ASSIGNMENT:
What you return must match the listing below character for character, minus any pictures.

##############################

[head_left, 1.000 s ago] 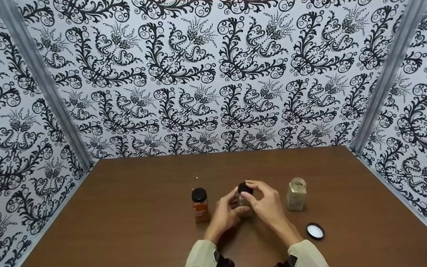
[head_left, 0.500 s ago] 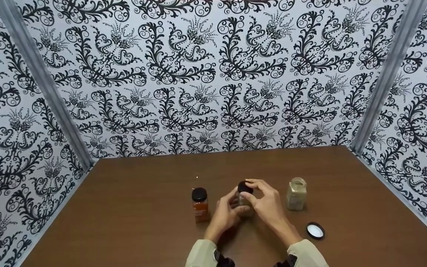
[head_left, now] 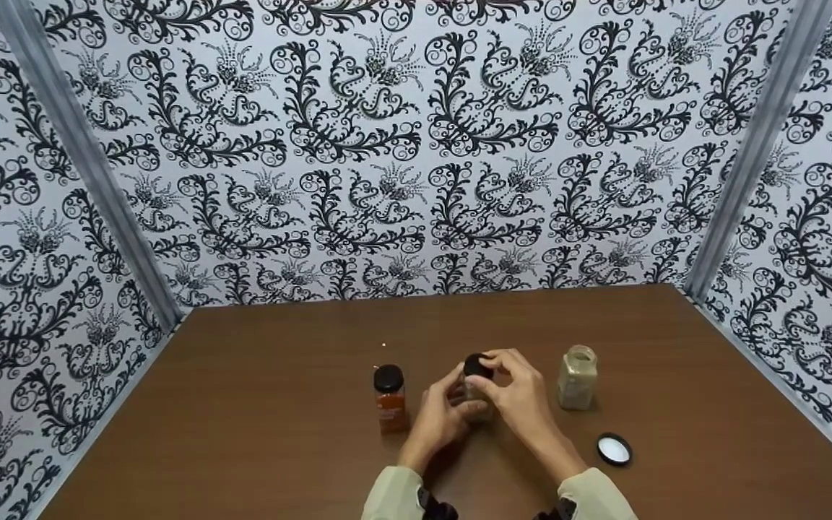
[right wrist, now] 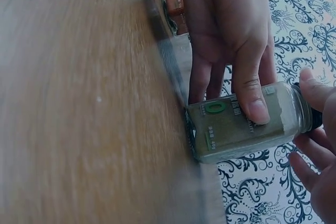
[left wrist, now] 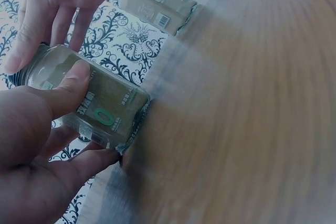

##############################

WRITTEN REPLY:
[head_left, 1.000 s ago] 
[head_left, 0.500 s ago] 
[head_left, now] 
[right wrist, now] 
[left wrist, now] 

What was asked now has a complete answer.